Indian emigration was not voluntary by any stretch of the imagination, nor was it humanitarian. Rather, it was a state-sponsored mass deportation of "unimaginable violence." It was a land grab by wealthy planters. It was a time of broken treaties and cynical promises, forced marches, racial subjugation in the name of white supremacy, a type of ethnic cleansing, and perhaps a form of genocide. People died from disease (cholera, measles, malaria), exposure, starvation, and "exterminatory warfare." Having stolen Indian lands, the planter-politicians then maximized their profits through "all the woes and horrors" of black slave labor. As the 1830's unfolded, so-called emigration morphed into expulsion, and expulsion into extermination.
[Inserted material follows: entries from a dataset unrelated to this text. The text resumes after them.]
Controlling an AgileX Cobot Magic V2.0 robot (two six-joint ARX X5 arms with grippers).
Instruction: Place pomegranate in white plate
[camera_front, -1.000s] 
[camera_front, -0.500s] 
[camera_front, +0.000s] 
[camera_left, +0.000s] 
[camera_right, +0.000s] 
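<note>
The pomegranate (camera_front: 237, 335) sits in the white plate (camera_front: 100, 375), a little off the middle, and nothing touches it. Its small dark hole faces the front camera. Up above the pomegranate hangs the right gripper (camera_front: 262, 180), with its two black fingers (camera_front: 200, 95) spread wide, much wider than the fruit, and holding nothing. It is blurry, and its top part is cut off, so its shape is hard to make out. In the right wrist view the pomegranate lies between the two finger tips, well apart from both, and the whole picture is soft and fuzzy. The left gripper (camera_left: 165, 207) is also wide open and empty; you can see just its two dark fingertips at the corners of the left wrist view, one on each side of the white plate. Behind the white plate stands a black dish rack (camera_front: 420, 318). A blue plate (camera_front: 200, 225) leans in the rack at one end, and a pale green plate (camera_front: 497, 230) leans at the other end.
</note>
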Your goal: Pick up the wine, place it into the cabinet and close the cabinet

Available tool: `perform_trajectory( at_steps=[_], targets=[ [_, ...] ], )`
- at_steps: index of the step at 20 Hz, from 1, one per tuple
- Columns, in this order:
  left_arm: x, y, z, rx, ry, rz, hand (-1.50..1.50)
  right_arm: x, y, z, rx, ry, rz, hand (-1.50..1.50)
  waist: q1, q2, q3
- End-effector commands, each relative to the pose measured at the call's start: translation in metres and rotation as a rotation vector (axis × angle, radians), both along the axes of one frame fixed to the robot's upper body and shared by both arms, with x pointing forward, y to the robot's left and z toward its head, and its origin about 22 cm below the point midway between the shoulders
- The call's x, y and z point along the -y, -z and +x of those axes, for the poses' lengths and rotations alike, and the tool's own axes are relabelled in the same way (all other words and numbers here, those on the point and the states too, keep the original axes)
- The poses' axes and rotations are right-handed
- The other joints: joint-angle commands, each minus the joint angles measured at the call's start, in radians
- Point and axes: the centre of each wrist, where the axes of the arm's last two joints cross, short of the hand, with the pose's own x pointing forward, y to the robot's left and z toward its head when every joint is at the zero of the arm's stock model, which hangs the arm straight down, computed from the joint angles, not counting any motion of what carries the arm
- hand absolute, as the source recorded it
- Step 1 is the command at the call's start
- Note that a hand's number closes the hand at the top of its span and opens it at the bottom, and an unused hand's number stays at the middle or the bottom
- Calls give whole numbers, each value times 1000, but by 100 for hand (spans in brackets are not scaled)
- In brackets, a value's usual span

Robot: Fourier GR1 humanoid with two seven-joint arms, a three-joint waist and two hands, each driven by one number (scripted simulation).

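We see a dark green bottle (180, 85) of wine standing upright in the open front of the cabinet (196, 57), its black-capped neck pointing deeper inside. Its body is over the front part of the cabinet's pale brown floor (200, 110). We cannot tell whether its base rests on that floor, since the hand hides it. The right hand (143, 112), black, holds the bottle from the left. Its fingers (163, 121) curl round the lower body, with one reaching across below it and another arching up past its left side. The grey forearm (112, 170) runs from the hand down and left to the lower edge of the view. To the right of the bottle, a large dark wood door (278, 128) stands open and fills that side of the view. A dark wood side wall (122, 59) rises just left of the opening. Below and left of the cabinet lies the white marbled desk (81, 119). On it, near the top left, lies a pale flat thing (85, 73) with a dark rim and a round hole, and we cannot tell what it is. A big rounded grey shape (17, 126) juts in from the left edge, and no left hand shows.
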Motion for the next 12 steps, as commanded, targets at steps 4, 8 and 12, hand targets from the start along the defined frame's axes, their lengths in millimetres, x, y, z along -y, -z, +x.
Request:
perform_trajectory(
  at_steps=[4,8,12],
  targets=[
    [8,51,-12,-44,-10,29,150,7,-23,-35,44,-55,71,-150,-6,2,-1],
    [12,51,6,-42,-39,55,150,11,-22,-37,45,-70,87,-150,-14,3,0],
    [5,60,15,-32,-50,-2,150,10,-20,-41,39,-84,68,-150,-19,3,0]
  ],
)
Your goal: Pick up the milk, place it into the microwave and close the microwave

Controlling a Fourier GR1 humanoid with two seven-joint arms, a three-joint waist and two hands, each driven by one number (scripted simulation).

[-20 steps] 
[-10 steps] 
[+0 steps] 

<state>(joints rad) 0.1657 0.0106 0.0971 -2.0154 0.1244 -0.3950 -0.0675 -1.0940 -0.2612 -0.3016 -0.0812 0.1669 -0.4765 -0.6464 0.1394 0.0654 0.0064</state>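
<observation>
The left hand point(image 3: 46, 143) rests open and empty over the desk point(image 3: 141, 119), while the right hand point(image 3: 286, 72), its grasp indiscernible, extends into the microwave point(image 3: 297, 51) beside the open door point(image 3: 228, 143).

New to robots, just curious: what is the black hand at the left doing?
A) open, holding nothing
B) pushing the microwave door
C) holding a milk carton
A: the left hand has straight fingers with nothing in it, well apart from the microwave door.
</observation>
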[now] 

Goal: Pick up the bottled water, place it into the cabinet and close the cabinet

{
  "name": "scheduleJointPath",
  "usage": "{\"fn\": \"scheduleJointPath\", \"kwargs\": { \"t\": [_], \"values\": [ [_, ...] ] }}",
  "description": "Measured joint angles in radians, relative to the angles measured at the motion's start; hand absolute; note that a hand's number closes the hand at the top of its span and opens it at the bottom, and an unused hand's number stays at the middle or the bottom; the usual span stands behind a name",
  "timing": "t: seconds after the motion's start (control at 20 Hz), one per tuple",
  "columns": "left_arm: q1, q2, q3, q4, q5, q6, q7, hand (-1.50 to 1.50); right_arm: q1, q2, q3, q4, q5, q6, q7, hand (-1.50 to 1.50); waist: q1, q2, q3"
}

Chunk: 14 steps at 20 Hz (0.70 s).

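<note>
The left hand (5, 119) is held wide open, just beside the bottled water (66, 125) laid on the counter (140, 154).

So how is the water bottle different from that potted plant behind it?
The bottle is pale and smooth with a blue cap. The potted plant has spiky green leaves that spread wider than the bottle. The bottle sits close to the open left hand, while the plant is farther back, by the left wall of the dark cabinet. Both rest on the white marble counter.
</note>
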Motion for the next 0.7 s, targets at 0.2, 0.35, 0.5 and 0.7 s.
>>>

The "Indian Question," as Saunt shows, was America's counterpart to Europe's "Jewish Question."

Dunbar-Ortiz's version of this history has become a sort of standard if simplistic and even ideological historical revision. You will not learn about Mesoamerican child sacrifice and cannibalism from her. In more recent years scholars have made further and more nuanced revisions, most notably in the burgeoning literature of single-nation studies. I'm thinking in particular of the two volumes by Charles Mann (1491 and 1493), and the two remarkable studies by the Finnish historian Pekka Hämäläinen, The Comanche Empire (Yale, 2008) and Lakota America: A New History of Indigenous Power (Yale, 2019). 

In what one scholar called the "cameo theory of history," American indigenous peoples are a sort of blip on the graph of history: they "make dramatic entrances, stay briefly on the stage, and then fade out as the main saga of European expansion resumes." In 1491, Mann describes this popular, powerful, and misleading stereotype, that Columbus discovered a sort of timeless and unspoiled Eden, and a people who lived, as it were, outside of history. In this view, the Indians "were suspended in time, touching nothing and untouched themselves, like ghostly presences on the landscape." Like Mann, Hämäläinen rejects the various caricatures of American Indians — that they lacked agency, that they were barbaric savages of a primitive and pathological violence, "tragic victims" of European colonialism, or "bit players" on the stage of history. Far from it. He shows how at least some tribes were powerful empires in their own right.

So, without doubt, whether by disease or by state-sponsored violence, there was an extermination of indigenous peoples and their history. But to state it so polemically, as Dunbar-Ortiz does, ironically results in a sort of paternalistic perspective toward the people she intends to affirm.